Monday, August 19, 2013

Tough Love

Friday, I wrote about where love stands.  I told you about the people in my life who have stood in front of me, saying they love me but blocking my view of anything but their encouragements.  Then I told you about those who, in the past few weeks, have come to stand beside and behind me.  I argued that this was love.

I would like to partially retract that statement, now that I've got you thinking.  

What I should have clarified on Friday is that encouraging love stands beside and behind.  If you love me, stand behind me and be my confidence.  If you love me, stand beside me and be my strength.  These things are true; confidence, strength...these are encouraging loves.  Now I want to add one more:

If you love me, stand in front of me and be my accountability.  This is tough love.

One of the problems I'm seeing more and more is a lack of accountability.  People don't take responsibility for their own lives.  They are waiting on someone to answer their questions, solve their problems, fill in their gaps.  They always have an excuse for being messed up, and that excuse is always what someone else did or did not do to or for them.  This is especially true in our younger generation.

Somehow, we have this idea that a "good" life falls into place when you put all the pieces together.  Life is less about hard work and making choices than it is about accumulating those pieces.  You have to find a mate, and this will fill in a part of your puzzle.  You have to find a job.  This is another piece.  You have to have this financial stability and that kind of car and yet another kind of schedule and all of these things that are tangible and obtainable, but if you don't understand why you're going after them, you never appreciate what you're getting.  And you never understand why it isn't working.

I know some young men who bounce from relationship to relationship.  When they find a girl - any girl - she's the best thing in the world and becomes their life.  When that girl turns out to be as immature as you'd expect any teenaged girl to be (as she rightfully should; she hasn't lived yet and, unfortunately, has no accountability in her own life), their world falls apart and they have nothing.  They don't know what to do with themselves and they get "emo," for lack of a better word.  It's not because these girls are anything special.  Trust me.  It's because these girls are a piece of their puzzle, and when that space opens back up, a young man who is trying to put together a life feels empty.  He feels the pain of that gap.  Then he tells you his life is never going to be anything because he doesn't even have a girl.
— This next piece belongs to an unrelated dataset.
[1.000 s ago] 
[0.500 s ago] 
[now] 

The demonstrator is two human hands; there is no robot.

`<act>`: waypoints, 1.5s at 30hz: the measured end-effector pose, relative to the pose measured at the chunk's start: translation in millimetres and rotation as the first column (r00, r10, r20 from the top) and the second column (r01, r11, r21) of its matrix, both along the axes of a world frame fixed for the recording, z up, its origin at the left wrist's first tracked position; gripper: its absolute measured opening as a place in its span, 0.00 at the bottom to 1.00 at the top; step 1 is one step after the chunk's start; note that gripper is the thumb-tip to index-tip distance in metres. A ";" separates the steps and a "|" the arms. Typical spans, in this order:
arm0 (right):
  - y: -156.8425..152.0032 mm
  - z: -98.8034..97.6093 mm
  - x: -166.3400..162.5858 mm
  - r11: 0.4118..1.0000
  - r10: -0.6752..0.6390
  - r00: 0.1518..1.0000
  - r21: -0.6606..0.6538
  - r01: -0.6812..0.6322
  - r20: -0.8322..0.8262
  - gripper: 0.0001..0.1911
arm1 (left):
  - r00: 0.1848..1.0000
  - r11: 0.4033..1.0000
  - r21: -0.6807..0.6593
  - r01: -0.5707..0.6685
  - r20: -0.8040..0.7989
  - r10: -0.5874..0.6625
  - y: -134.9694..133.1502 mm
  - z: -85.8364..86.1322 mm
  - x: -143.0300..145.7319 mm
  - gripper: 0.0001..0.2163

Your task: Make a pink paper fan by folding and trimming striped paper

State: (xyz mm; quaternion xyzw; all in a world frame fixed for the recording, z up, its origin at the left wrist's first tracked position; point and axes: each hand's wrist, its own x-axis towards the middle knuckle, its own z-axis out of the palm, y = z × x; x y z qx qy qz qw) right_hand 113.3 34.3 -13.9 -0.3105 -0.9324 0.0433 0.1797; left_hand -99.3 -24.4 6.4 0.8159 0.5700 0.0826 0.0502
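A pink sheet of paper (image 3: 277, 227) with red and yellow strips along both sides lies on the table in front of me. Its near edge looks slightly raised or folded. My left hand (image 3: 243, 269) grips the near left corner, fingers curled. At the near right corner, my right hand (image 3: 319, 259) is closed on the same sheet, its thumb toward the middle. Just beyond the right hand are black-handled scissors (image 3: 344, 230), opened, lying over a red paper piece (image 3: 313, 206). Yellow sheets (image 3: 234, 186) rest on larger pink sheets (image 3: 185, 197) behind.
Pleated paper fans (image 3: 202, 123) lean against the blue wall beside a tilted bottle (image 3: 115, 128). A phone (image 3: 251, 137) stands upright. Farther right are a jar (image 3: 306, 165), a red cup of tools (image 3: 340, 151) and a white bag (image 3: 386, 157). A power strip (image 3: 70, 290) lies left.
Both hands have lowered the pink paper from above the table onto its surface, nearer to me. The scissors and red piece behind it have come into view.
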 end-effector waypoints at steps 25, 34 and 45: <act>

It pains me.  It absolutely pains me.  And it's so hard to show this kind of person what's really going on because when you point out truth - that your life isn't built on your pieces but on your peace - they just fire excuse after excuse after excuse and it's not long before you realize that they aren't taking an active role in anything.  They're waiting on their life to fall together while agonizing that it's falling apart and acting out because they don't know any other way.

The other way is accountability.  It takes someone standing in front of a man (or woman) who is running and forbid them to go that way.  It's blockading them into their emptiness without turning away, but instead keeping your eyes locked together as you teach them to fill their own empty spaces.  It's about helping a man find peace within himself instead of scrambling to put all the pieces together.  It's about helping one another know that life never just falls into place; you have to work for it.  You have to make decisions.  You have to ask the questions and not move from that place until they can answer.

When a man goes chasing after another piece and love stands in front of him demanding an answer, it is that necessary pause that forces him to think.  You stand there and wait until he's got a better reason to go than because he's missing that piece in his life.  You want the girl?  Why do you want the girl?  What empty space does the girl fill for you?  What else could you do to fill that space?  You want the job?  Why do you want the job?  You want to move?  Why?

We need to be willing to stand in front of one another and put our foot down, demanding an answer to the deepest question: what empty space are you trying to fill?

Then we have to be able to help a man fill it with himself, with who he was created to be, with the outpouring of his Creator, with Love.  If we can't do that, the man will always run wild.  He will always be chasing.

And he will always be empty.

In tough love, I've said it to a few people here and there: until you feel complete within yourself, none of this other stuff you're chasing will ever complete you.  You have to love yourself before you can ever love, or be loved by, another.  You have to work hard if you want to do the hard work.  You have to set your feet in something solid if you ever think you're going to stop running.  Life doesn't just fall together; you have to build it.  Start with one solid thing that isn't going away.  That solid thing is you.  (In best circumstances, it is God, but I'm watching a generation that above all needs accountability and I don't want to shove Christ down their shaken throats.  But ideally, a man knows that all he is comes from God and turns Himself back to God to find that one solid place to start building.)

In tough love, a few people have said these things to me.  And I love them for it.  My struggle hasn't so much been putting the pieces together, but rather a battle with fear or holding back.  But there was a time in my life where I was still running and it took people standing in front of me, demanding answers, rejecting excuses, refusing to budge until I could give an account of my mission.  More than "what."  Why.  And it changed me.  And I am so grateful.

If you love me in encouraging love, stand beside me and be my strength.  If you love me in encouraging love, stand behind me and be my confidence.  But if you really love me, know when to stand in front of me and be my accountability.  Block my eyes from that thing I am chasing and turn them back to who I am.  Or simply to I AM.